Survival Skills

October 18

It’s become apparent that the tables have turned.  The winds have shifted.  Somewhere between preschool playdates and Middle School dances, my children have become their own people and have needed me less in some ways.  However, my own survival skills have been compromised it seems.  This became apparent when I found myself stuffing a bag of chips into a basket full of clean laundry and swiftly making a break for my bedroom… where I could eat bad food all by myself.  When the kids were younger, I would do this at times so that they we wouldn’t see me mowing down a half a bag of chocolate chips after a tough day.  Now I do it because if I don’t save something back for myself before I leave the house in the morning, there will be nothing left by the time I get home after school.  Nothing good, anyway.

I may spend an hour or more of a day cruising the aisles of the local super market filling my cart full of frozen broccoli, bags of apples, cheese sticks, and granola bars – all to make sure there are healthy foods in the house for our children.  But then I become disoriented and weak when I get to the cookie aisle, and just on a whim decide to throw in a package of some chocolate treat manufactured by those crafty Keebler elves. Ah yes, what a delicious treat I shall have for myself some day in the coming week!  I may even have been thinking of that particular treat during the work day or while driving home, only to arrive home, open the pantry door and be greeted by an empty, busted up tray holding a few measly crumbs. And then I see it –  the chocolaty evidence in the corners of my somewhat remorseless children’s mouths.

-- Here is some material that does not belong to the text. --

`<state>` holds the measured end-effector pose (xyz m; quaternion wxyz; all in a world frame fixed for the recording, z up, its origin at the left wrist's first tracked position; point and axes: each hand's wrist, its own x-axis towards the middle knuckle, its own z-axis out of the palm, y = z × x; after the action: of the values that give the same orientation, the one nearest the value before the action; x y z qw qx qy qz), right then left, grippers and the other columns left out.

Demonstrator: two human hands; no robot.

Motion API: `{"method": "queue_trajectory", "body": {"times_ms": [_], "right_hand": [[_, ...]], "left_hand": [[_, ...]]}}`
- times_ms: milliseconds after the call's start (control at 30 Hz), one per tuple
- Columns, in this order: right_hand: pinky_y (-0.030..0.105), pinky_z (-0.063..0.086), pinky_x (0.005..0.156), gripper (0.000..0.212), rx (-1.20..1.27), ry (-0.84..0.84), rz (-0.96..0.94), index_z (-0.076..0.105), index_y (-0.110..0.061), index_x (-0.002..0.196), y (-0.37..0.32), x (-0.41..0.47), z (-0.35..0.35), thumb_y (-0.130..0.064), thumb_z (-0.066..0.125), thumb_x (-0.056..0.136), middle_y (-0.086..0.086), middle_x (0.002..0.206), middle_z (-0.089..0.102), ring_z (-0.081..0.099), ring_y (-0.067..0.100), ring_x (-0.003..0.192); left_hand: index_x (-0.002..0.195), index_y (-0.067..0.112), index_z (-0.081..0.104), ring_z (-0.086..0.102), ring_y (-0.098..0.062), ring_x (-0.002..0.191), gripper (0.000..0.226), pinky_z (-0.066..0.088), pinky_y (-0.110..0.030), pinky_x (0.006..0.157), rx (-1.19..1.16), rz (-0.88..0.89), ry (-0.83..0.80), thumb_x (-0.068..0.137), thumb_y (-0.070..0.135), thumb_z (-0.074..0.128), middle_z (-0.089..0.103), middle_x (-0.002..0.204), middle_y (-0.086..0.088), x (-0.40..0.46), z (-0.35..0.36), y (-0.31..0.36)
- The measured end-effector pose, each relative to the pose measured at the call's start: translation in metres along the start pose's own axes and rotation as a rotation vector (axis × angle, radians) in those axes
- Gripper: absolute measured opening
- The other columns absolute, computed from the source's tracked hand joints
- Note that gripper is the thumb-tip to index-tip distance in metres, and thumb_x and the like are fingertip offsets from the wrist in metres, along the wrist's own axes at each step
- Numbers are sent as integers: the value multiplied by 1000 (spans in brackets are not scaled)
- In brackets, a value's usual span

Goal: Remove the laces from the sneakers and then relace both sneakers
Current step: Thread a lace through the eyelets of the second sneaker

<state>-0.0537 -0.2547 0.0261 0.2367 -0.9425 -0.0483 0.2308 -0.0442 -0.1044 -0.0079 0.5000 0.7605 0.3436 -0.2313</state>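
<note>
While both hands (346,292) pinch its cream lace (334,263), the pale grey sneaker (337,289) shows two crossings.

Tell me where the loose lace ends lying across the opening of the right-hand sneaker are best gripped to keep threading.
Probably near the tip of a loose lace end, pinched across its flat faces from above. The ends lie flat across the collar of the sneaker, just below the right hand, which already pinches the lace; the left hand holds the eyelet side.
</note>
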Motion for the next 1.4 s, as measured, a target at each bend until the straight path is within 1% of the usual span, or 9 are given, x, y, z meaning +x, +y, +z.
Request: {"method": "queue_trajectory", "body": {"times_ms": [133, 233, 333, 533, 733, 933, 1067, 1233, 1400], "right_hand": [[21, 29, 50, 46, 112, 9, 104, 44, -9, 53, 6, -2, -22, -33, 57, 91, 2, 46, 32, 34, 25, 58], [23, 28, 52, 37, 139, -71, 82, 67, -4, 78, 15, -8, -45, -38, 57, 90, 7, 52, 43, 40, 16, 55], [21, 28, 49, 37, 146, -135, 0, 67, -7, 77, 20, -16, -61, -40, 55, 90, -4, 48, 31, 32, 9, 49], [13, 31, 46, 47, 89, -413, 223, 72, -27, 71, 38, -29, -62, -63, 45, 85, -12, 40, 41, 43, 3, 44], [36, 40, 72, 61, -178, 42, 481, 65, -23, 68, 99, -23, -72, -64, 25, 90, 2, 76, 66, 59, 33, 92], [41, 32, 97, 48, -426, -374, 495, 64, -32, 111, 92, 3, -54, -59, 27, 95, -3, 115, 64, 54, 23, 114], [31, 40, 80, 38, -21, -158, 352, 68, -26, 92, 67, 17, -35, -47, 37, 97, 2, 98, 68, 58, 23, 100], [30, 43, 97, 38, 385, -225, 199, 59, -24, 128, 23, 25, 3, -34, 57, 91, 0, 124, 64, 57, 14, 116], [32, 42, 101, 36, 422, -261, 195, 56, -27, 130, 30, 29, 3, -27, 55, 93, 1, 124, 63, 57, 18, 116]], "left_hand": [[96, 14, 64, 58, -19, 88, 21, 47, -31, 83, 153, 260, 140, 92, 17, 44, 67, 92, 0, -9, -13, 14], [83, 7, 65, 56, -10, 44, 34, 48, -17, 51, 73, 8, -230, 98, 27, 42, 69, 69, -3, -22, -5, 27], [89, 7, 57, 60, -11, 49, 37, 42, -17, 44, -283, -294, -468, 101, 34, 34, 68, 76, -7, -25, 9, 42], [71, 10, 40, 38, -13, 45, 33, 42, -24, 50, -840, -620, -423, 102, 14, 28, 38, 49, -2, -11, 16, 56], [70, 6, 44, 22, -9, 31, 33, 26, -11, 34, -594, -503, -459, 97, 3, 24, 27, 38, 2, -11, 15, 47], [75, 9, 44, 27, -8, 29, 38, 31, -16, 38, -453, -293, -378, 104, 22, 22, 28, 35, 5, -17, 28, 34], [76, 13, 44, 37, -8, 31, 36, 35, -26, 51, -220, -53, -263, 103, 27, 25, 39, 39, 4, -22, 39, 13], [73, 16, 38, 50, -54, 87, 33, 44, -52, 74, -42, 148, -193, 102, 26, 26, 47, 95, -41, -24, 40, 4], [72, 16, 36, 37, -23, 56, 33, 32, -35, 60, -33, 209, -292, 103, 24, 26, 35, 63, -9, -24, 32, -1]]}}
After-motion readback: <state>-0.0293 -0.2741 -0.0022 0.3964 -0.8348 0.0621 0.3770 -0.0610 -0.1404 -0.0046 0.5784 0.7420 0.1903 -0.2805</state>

The same is true of tape, sharpened pencils, and postage stamps.  These are things I try to always make sure are stocked  in our office supplies.  But again, when I need tape, a stapler, or even just a notepad – no matter how many times I’ve filled my desk, it’s an Office Max ghost town when I need something.  When trying to take an important phone message in a hurry, all I can come up with is a broken purple crayon and the back of political flyer. Later when I share the message with my husband he asks if Grimace has been taking messages at our house.

No matter how many loads of laundry I do in a week,  my stack of clean clothes yields only a few pairs of underwear and one mateless sock.  The last time I went to fetch the laptop to use at school, there was no little green light blinking – only a message of “Low Battery.”  Last week, I went to grab a sweatshirt  to throw on for a walk.  I looked high and low, but couldn’t find it.  When I finally decided to just wear something else, I looked out the window and saw it riding away on the back of my son as he left on his bike for the park.  I think I get it now.  The reason children must grow up and leave their home, is merely so that their parents can continue to survive.